少し前までは中華民国の台北大学で勉学に励んでいたというのに、今は中華王朝の若手官僚。
大学院の卒業直後で此程まで生きる環境が変わるとは、全く驚くばかりですよ。
何しろ現在の私は、中華王朝の政務に携わる丞相なのですから。
今は未だ相国の徐福達老師より引き継ぎも兼ねて指導を受ける身上では御座いますが、私を見い出して下さった愛新覚羅紅蘭女王陛下や老師の御期待に添えるよう、宰相として立派に御役目を果たしたい所です。
それを改めて実感したのは、十一月の或る日の事でした。
「ほう、これは…」
翌日の政務の打ち合わせを終えて執務室を辞そうとした私は、窓から見える星空に思わず驚いてしまったのです。
一年を通して温暖な台湾で育った私にとって、十一月の北京の寒さと暗さは冬のよう。
旧暦で十一月が冬に指定されていたのも、今では頷けますよ。
とはいえ寒さで空気が澄んでいる為か、星々の輝きが美しく感じられたのは僥倖でしたね。
「如何なさいましたか、丞相?おお…今宵はまた、十二国の星芒も一際美しく。」
怪訝そうに立ち上がられたのも束の間、丞相は感極まった御様子で窓へ歩み寄られたのです。

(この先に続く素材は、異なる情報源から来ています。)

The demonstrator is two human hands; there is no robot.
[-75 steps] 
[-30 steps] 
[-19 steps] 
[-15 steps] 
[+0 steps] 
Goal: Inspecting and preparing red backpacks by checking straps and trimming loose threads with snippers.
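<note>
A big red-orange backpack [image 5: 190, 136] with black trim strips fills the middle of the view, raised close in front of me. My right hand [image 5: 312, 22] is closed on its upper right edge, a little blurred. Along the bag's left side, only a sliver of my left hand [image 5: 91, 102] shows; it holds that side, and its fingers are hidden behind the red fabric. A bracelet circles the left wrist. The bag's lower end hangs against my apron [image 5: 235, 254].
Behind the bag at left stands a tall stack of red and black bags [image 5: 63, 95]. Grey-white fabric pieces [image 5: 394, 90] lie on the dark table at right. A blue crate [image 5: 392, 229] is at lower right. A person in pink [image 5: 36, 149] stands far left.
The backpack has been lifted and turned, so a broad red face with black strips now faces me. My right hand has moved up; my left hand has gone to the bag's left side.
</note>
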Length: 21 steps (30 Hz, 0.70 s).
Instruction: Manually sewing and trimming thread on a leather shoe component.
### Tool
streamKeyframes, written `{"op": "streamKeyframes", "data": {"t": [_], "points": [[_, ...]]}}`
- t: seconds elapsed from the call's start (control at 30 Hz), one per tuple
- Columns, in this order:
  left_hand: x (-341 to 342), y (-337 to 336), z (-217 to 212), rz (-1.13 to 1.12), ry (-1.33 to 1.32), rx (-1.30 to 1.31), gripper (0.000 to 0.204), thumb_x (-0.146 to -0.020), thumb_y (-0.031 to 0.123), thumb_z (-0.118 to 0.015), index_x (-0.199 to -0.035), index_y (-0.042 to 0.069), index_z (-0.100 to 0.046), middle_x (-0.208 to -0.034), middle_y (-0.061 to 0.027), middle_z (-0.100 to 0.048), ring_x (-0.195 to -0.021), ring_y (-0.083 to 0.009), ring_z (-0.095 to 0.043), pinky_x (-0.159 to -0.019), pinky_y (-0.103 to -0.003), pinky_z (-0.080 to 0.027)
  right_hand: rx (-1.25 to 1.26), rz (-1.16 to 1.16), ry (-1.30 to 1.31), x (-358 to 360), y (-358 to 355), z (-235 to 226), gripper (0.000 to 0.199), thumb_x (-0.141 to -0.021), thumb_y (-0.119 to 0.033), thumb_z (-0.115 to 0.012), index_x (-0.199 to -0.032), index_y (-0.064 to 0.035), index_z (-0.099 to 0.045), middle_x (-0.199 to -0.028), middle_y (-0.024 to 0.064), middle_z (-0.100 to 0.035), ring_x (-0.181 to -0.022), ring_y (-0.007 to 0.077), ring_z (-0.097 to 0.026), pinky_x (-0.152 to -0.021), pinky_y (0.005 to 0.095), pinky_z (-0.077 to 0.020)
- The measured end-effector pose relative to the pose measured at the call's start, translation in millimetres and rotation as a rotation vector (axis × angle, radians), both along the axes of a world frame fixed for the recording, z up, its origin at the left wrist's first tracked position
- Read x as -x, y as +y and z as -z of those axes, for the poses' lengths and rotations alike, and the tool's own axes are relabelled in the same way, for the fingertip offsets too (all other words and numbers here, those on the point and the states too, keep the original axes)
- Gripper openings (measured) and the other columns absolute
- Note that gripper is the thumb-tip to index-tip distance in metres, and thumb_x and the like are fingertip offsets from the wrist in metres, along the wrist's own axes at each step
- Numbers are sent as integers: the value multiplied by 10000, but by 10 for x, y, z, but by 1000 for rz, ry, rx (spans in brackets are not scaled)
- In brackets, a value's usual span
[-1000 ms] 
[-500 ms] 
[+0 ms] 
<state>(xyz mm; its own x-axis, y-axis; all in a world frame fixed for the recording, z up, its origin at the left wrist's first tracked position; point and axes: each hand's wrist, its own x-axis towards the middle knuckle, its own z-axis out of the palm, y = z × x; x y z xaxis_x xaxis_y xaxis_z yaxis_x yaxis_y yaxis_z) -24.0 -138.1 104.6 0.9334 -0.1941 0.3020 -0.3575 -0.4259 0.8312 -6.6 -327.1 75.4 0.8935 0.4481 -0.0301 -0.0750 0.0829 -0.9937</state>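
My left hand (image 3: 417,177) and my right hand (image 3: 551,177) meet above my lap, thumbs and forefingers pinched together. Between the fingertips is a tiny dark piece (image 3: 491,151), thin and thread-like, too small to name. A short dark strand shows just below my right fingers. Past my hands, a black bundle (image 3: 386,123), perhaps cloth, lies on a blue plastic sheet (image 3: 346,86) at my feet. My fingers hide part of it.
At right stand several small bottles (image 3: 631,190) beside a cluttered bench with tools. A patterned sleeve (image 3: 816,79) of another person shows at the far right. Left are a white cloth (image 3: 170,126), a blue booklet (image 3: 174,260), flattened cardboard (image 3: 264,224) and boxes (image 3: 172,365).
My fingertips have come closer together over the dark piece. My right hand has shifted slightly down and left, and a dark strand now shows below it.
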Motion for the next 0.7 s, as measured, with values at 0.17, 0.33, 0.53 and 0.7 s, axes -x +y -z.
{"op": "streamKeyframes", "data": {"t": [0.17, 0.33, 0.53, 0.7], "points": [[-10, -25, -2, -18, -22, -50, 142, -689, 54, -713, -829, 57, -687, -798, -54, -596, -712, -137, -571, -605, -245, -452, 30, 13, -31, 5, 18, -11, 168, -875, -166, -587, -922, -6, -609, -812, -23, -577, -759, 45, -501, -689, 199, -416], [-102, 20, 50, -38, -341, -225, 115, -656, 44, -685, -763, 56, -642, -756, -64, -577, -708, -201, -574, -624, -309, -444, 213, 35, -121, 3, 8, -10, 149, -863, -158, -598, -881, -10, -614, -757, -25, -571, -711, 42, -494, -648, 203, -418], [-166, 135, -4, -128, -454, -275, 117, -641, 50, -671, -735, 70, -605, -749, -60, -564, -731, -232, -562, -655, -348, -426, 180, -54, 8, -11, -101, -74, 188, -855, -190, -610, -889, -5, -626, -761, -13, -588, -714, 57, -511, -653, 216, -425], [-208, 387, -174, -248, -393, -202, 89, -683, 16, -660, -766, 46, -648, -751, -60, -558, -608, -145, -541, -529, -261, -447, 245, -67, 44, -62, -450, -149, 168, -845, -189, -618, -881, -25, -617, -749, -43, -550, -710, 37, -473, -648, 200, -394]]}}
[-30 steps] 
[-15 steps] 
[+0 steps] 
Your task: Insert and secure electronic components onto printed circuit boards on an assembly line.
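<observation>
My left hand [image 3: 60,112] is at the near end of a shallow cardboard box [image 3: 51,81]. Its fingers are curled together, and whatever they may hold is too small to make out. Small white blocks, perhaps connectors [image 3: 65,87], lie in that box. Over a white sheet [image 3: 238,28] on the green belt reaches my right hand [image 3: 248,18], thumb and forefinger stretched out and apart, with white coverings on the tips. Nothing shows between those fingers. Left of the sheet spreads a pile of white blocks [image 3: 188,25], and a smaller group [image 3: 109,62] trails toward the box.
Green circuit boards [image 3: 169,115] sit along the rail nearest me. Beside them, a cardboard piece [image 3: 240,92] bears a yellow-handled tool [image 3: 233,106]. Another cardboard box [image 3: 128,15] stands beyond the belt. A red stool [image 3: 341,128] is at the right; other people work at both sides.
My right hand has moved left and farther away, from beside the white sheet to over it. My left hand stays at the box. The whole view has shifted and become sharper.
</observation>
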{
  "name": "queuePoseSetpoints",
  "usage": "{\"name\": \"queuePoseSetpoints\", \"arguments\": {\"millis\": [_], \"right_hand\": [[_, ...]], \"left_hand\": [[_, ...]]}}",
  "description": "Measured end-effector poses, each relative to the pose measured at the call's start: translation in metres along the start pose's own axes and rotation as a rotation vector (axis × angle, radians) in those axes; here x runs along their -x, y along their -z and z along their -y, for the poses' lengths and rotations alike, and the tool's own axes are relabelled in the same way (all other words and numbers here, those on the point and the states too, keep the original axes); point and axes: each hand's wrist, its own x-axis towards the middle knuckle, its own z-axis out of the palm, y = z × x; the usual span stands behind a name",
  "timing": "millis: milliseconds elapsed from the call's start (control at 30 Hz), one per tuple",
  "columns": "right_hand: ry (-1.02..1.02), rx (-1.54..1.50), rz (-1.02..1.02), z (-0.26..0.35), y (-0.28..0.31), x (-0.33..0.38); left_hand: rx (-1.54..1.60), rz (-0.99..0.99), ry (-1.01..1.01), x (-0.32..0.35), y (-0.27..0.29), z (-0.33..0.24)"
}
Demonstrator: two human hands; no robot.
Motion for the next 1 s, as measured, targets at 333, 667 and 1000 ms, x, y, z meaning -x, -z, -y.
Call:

「十二国?老師、あの位置の星座は山羊座と御見受け致しましたが…」
「西洋星座なら左様で御座いますな、丞相。」
訝しがる私の問い掛けに、相国は穏やかな微笑で応じるのでした。
この父性に満ちた落ち着きこそ、相国が女王陛下から「亜父」と慕われている由縁の一つなのでしょう。
「しかし中華に伝わる二十八宿において、あの星々は女宿の十二国と申すのです。」
越に趙、周に斉、鄭に楚、秦に魏、燕に代、そして韓と晋。
戦国時代に覇を競った十二の諸侯国は、今は星となって地上を見守っているのでした。
「御覧なさい、丞相。あの一際輝く星を。あれこそ燕の星で御座います。」
「老師…それは正しく、我が先祖の楽毅が仕えた国で御座います。」
我が一族の祖である楽毅は、自身を重用してくれた燕の昭王に最後まで敬愛の念を示した忠義の人。
あの夜の燕の星が放った眩い輝きは、そんな楽毅の末裔である私への励ましなのでしょうか。
ならば私も御先祖様同様に、主君への忠義を尽くすのが筋で御座いましょう。
高祖劉邦や諸葛亮にも敬われた、我が祖霊の名に恥じぬ為にも。
そして何より、私を見い出して下さった陛下の御期待や厳しくも温かい老師の薫陶に報いる為にも。